Rusya’daki depremde yıkım oldu mu, neden olmadı? İşte 9 gün önceki sır

Zeynep Dilara Akyürek / Milliyet.com.tr – Megathrust depremler, dünyanın her noktasında yaşanmayan, yaşandığında ise tarihe ‘en büyükler’ diye adını yazdıran sarsıntılardır. En büyük olmalarının nedeni ‘levha sınırlarında’ yaşanıyor olmalarıdır. Genellikle..
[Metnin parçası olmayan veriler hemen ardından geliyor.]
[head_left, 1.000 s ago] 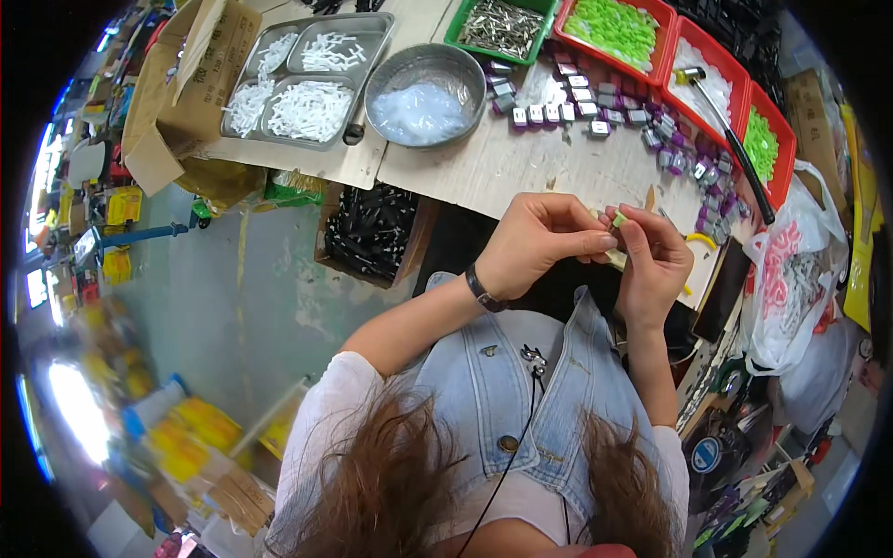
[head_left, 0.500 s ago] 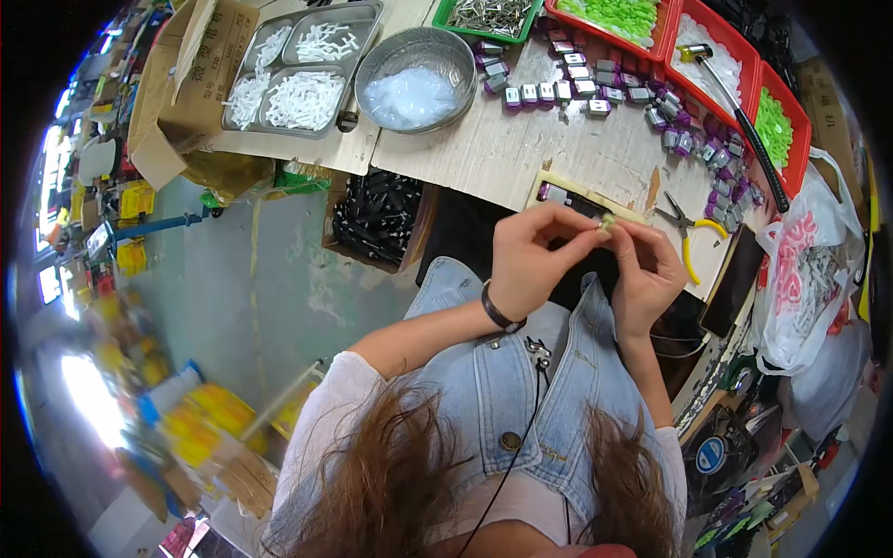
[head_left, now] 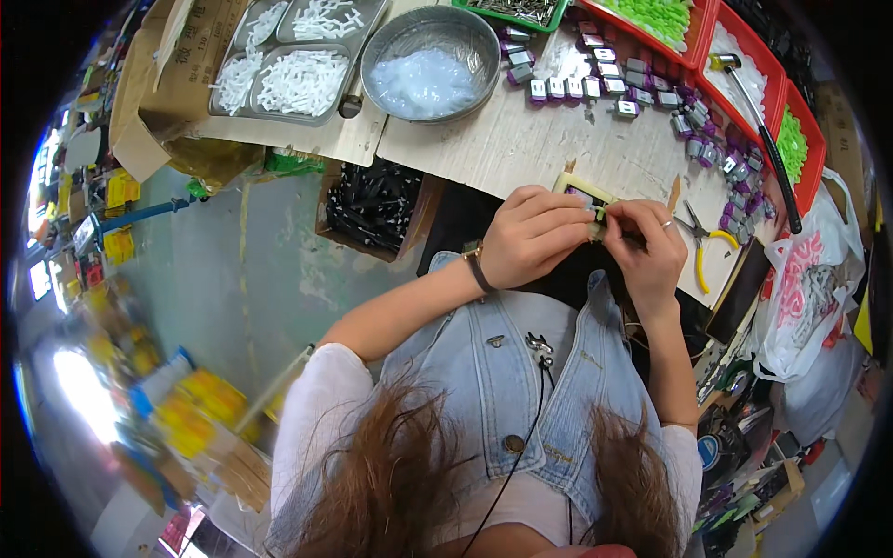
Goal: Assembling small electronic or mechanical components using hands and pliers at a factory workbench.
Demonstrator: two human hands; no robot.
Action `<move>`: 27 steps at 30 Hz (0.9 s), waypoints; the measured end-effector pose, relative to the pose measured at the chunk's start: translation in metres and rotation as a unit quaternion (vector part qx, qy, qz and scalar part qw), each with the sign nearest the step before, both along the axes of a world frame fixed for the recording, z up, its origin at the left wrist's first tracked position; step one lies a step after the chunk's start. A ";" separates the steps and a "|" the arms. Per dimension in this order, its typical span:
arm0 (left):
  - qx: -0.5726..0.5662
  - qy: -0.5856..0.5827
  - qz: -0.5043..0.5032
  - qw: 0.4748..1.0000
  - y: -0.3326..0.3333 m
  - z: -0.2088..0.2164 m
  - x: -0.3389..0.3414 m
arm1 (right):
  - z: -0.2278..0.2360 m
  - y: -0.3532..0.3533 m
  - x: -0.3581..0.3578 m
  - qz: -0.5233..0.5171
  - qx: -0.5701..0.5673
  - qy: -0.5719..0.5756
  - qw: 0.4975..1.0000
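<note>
My left hand [head_left: 541,240] and my right hand [head_left: 649,253] meet at the table's front edge, over a cream-coloured frame [head_left: 569,181] with a small grey-and-purple part in it. The thumb and fingers of my right hand pinch a tiny greenish piece [head_left: 599,215] against the frame. My left fingers are bent and pressed together beside it, and whatever they hold is hidden. Just right of my right hand lie pliers [head_left: 704,234] with yellow handles, their jaws apart.
Small grey-and-purple motors [head_left: 625,109] are scattered across the table. Behind them stand red trays [head_left: 707,37] of green and white parts, with a black-handled hammer [head_left: 767,149] across one. A metal bowl [head_left: 377,88] and a divided tray [head_left: 333,112] stand left. A box [head_left: 409,244] sits below.
Both hands have come down from holding the tiny piece up between their fingertips to the cream frame. My left fingers have closed closer together, and the view has shifted slightly.
</note>
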State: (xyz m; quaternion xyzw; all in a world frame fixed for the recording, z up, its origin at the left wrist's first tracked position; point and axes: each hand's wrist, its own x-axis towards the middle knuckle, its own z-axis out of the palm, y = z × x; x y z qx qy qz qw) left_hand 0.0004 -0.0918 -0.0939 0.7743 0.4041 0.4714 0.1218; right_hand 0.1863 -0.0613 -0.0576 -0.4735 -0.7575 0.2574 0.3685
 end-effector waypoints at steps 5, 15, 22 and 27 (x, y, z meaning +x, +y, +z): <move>0.006 0.037 -0.031 0.999 0.006 0.000 -0.007 | -0.001 0.002 -0.002 0.003 0.033 -0.044 0.998; -0.017 0.229 -0.067 0.971 0.010 0.041 -0.006 | 0.047 0.045 0.024 0.060 -0.100 -0.126 0.985; -0.135 0.128 -0.135 0.973 0.029 0.062 -0.011 | 0.025 0.220 0.101 -0.143 0.052 -0.325 0.933; -0.265 -0.160 -0.033 0.950 0.019 0.087 -0.006 | 0.024 0.232 0.086 -0.127 0.041 -0.383 0.914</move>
Rusya’daki depremde yıkım oldu mu, neden olmadı? İşte 9 gün önceki sır
Yayınlanma: Güncelleme: 13 views

Zeynep Dilara Akyürek / Milliyet.com.tr – Megathrust depremler, dünyanın her noktasında yaşanmayan, yaşandığında ise tarihe ‘en büyükler’ diye adını yazdıran sarsıntılardır. En büyük olmalarının nedeni ‘levha sınırlarında’ yaşanıyor olmalarıdır. Genellikle 9’dan büyük olan megathrust depremler, bugün 8.8’le sarsılan Kamçatka için de hiç de yabancı değil. Sadece 9 gün önce 7.4’lük bir deprem yaşanan Kamçatka, herhangi bir can ya da mal kaybıyla da karşılaşmamıştı. 20 Temmuz’daki 7.4’ten sonra 29 Temmuz’daki 8.8’in ilişkisi ise merak konusu oldu. Elbette bunun da dikkat çekici bir cevabı vardı. Ancak deprem, pek çok zaman tek başına yaşanan bir doğal olay değil. Çünkü ikincil afetler depremin hemen peşinden kıyı bölgelerini ya da volkanik aktiviteler gözlemlenen noktaları vurabilir. Kamçatka içinse, depremden sonra hem tsunami hem de volkanik aktivite potansiyeli olan bir durum söz konusu. Çünkü ada, 160 aktif volkan, 9’dan büyük depremler ve geniş bir kıyı şeridiyle pek çok afetin merkez üssü olmaya aday. Peki 8.8’den sonra olası afetler neler? Kamçatka’daki deprem ve diğer doğa olaylarının Türkiye’dekilerden farkı ne ve ülkemiz için ne ifade ediyor? Gazi Üniversitesi Mühendislik Fakültesi İnşaat Mühendisliği Bölümü Öğretim Üyesi, Afet Yönetimi Uzmanı Doç. Dr. Bülent Özmen ile ODTÜ İnşaat Mühendisliği Bölümü Kıyı ve Deniz Mühendisliği Dalı Öğretim Üyesi Prof. Dr. Ahmet Cevdet Yalçıner, tüm detaylarıyla Milliyet.com.tr’ye anlattı.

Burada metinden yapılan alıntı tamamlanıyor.